- **What this task involves**
Copy every line below where the string "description" is found.

Content starts

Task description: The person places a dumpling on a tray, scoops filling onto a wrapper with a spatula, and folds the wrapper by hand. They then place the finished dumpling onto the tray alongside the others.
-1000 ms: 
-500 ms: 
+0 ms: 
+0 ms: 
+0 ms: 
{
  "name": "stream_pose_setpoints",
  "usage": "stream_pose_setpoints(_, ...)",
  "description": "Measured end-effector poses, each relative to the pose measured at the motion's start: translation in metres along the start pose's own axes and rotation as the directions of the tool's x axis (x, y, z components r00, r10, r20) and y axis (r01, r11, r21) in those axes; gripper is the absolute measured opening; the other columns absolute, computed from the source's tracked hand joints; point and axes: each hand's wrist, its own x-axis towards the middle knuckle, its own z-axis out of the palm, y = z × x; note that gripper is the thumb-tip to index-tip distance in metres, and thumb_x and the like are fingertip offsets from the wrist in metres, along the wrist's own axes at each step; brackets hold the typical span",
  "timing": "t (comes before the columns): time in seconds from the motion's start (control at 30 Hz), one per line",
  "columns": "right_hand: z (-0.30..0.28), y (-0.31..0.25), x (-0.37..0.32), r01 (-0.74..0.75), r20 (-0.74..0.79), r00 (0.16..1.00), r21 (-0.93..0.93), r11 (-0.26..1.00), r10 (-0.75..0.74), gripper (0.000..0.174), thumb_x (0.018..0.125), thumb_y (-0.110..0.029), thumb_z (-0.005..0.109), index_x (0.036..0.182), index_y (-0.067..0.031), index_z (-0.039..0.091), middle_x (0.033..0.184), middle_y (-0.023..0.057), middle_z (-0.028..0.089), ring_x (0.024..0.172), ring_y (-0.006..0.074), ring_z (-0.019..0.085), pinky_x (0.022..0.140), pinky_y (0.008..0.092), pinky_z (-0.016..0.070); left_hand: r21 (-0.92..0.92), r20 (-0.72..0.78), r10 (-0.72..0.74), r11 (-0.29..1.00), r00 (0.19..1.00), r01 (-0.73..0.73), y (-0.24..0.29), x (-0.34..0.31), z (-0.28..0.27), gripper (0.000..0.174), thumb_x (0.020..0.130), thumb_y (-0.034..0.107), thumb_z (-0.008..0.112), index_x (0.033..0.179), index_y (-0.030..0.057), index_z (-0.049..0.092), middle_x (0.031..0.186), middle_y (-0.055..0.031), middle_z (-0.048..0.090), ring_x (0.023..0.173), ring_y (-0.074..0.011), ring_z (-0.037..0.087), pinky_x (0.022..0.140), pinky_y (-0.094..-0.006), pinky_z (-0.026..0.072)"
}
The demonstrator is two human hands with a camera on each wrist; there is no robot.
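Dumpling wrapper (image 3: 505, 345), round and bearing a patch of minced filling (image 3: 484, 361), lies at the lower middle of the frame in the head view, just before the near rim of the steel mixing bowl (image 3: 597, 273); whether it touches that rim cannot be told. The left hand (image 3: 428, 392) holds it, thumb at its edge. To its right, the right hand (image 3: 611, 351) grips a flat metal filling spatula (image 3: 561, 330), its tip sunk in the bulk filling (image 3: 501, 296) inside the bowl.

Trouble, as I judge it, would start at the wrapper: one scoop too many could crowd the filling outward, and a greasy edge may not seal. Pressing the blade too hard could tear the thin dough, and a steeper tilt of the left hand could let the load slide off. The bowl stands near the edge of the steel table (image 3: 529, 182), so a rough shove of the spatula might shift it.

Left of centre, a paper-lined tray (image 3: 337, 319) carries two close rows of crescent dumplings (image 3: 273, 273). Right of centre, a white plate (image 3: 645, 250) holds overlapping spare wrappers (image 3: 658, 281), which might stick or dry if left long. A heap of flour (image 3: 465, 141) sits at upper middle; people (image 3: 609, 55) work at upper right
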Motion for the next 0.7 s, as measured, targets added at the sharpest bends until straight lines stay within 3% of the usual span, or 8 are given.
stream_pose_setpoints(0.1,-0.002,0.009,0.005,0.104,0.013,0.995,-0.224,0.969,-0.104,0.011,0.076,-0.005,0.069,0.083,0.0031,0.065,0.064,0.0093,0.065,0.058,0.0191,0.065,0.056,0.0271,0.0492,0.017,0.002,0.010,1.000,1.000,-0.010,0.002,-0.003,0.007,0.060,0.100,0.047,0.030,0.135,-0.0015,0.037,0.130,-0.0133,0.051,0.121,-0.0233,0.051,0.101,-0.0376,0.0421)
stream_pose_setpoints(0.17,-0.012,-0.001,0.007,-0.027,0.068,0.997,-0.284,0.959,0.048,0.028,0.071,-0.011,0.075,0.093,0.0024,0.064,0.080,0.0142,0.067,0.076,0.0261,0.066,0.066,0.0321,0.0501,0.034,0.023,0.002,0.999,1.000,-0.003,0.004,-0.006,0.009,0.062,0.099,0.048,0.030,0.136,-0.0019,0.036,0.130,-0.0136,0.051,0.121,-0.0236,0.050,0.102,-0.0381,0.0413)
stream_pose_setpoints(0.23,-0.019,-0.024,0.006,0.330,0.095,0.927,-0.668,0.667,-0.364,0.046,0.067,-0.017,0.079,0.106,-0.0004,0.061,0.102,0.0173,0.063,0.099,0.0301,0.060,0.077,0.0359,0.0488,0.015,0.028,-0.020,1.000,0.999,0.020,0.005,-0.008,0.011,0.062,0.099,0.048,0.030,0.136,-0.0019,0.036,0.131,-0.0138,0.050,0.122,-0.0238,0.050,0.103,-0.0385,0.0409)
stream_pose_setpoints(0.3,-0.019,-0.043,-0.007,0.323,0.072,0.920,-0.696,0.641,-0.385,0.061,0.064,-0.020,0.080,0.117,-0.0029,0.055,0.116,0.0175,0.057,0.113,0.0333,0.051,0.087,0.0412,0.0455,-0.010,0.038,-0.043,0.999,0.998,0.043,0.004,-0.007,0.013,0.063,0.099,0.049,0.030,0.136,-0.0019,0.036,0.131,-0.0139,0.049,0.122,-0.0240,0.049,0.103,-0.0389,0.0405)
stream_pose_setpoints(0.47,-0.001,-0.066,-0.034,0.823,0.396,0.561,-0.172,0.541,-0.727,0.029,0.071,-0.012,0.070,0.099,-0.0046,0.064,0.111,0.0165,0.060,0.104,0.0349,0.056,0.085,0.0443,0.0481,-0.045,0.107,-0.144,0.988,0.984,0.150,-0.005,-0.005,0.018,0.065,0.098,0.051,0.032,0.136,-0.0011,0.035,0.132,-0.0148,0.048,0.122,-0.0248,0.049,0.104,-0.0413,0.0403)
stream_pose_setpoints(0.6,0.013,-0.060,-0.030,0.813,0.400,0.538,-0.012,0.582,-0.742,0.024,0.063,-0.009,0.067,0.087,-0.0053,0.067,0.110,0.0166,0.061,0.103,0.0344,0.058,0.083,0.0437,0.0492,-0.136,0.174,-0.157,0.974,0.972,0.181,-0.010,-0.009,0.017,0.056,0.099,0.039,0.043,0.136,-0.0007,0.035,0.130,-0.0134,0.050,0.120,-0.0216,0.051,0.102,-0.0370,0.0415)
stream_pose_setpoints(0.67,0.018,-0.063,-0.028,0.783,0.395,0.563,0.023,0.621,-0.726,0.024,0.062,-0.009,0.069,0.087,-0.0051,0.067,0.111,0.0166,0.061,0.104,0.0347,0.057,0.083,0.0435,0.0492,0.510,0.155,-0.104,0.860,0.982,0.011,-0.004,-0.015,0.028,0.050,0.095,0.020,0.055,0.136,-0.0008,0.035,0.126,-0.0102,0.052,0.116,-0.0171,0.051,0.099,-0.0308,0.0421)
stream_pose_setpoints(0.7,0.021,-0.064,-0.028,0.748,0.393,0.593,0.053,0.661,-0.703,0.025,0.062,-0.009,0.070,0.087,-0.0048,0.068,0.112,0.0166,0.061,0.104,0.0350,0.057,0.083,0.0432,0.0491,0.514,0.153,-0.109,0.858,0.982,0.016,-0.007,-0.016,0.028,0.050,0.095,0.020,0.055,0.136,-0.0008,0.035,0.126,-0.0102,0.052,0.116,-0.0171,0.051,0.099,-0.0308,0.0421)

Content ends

- **Response to this task**
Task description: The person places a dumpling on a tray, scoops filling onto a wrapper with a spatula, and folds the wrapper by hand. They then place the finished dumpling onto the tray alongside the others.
  "description": "Measured end-effector poses, each relative to the pose measured at the motion's start: translation in metres along the start pose's own axes and rotation as the directions of the tool's x axis (x, y, z components r00, r10, r20) and y axis (r01, r11, r21) in those axes; gripper is the absolute measured opening; the other columns absolute, computed from the source's tracked hand joints; point and axes: each hand's wrist, its own x-axis towards the middle knuckle, its own z-axis out of the palm, y = z × x; note that gripper is the thumb-tip to index-tip distance in metres, and thumb_x and the like are fingertip offsets from the wrist in metres, along the wrist's own axes at each step; brackets hold the typical span",

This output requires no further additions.